SUPPLIED INFORMATION
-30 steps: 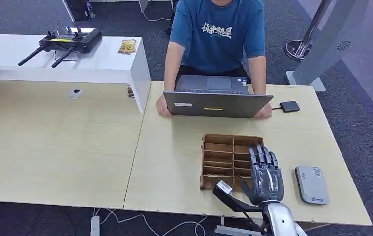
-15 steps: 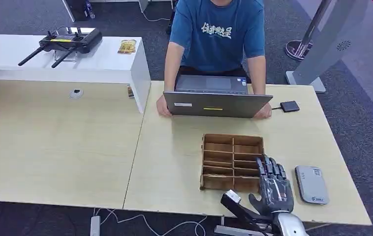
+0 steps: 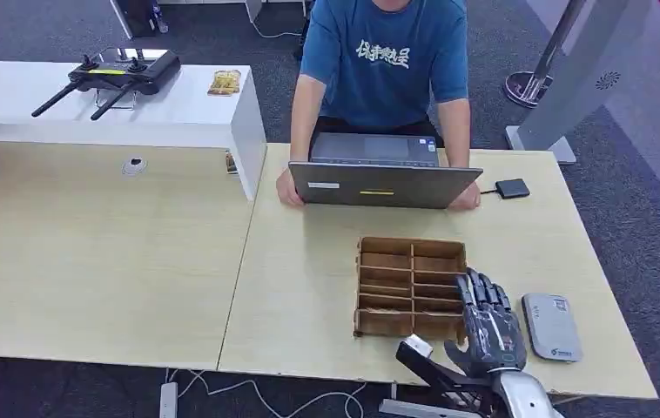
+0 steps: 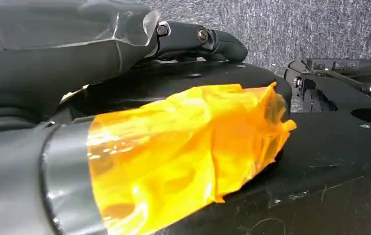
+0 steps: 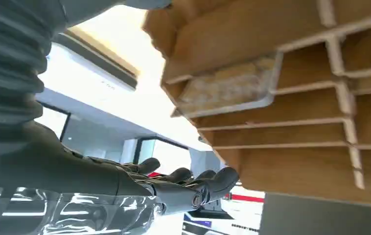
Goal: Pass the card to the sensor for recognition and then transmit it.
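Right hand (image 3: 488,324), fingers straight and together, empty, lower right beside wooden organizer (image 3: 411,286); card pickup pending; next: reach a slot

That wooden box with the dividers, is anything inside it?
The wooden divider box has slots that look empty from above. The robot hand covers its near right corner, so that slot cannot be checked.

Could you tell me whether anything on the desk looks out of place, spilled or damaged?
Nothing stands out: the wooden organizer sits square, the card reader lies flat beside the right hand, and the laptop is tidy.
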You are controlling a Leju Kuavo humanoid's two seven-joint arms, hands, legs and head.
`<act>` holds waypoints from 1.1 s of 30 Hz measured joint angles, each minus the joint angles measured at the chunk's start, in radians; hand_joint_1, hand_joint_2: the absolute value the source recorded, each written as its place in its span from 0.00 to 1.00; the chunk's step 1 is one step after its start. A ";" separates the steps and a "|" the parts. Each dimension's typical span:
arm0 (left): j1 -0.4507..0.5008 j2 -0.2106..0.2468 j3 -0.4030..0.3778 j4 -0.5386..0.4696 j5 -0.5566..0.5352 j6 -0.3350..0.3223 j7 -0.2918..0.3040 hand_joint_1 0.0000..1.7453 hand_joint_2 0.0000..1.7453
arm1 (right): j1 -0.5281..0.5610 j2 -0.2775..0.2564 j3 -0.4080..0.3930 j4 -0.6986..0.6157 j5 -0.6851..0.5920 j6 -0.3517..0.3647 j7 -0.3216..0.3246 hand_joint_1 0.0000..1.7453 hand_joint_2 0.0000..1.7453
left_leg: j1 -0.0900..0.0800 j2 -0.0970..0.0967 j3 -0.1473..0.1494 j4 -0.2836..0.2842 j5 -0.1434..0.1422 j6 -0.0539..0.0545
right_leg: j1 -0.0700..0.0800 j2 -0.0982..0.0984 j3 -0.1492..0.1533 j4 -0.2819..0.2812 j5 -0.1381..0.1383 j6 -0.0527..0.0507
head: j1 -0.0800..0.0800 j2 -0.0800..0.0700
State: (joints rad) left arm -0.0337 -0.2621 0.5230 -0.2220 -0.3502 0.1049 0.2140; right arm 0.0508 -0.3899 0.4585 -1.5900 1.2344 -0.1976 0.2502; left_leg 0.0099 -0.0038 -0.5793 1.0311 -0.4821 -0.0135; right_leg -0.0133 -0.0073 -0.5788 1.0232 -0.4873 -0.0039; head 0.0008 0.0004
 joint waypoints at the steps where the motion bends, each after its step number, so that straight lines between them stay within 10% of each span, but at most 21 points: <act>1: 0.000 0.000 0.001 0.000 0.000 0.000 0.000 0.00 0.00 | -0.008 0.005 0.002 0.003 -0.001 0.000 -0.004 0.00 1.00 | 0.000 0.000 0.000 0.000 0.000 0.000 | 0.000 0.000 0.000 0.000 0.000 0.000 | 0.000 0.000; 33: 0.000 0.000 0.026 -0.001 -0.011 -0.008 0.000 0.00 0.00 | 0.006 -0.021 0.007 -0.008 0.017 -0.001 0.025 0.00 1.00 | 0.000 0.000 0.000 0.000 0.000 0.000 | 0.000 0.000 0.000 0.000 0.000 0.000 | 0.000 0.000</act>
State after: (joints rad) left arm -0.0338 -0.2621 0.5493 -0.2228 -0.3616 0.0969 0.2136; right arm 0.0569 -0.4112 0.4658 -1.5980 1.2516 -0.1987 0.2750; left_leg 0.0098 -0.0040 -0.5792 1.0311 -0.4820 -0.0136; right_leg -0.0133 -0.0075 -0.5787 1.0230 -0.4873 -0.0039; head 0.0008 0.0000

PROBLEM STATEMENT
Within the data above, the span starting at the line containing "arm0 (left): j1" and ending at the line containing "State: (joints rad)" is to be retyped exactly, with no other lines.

ANSWER TO THIS PROBLEM
arm0 (left): j1 -0.4507..0.5008 j2 -0.2106..0.2468 j3 -0.4030..0.3778 j4 -0.5386..0.4696 j5 -0.5566..0.5352 j6 -0.3350..0.3223 j7 -0.2918..0.3040 hand_joint_1 0.0000..1.7453 hand_joint_2 0.0000..1.7453
arm1 (right): j1 -0.5281..0.5610 j2 -0.2775..0.2564 j3 -0.4080..0.3930 j4 -0.6986..0.6157 j5 -0.6851..0.5920 j6 -0.3517..0.3647 j7 -0.3216..0.3246 hand_joint_1 0.0000..1.7453 hand_joint_2 0.0000..1.7453
left_leg: j1 -0.0900..0.0800 j2 -0.0970..0.0967 j3 -0.1473..0.1494 j4 -0.2836..0.2842 j5 -0.1434..0.1422 j6 -0.0539..0.0545
right_leg: j1 -0.0700..0.0800 j2 -0.0982..0.0984 j3 -0.1492..0.1533 j4 -0.2819..0.2812 j5 -0.1381..0.1383 j6 -0.0527..0.0507
head: j1 -0.0800..0.0800 j2 -0.0800..0.0700
State: (joints rad) left arm -0.0337 -0.2621 0.5230 -0.2220 -0.3502 0.1049 0.2140; right arm 0.0508 -0.3899 0.4585 -1.5900 1.2344 -0.1976 0.2502; left_leg 0.0099 -0.0038 -0.5793 1.0311 -0.4821 -0.0135; right_leg -0.0133 -0.0073 -0.5788 1.0232 -0.4873 -0.0039; head 0.0008 0.0004

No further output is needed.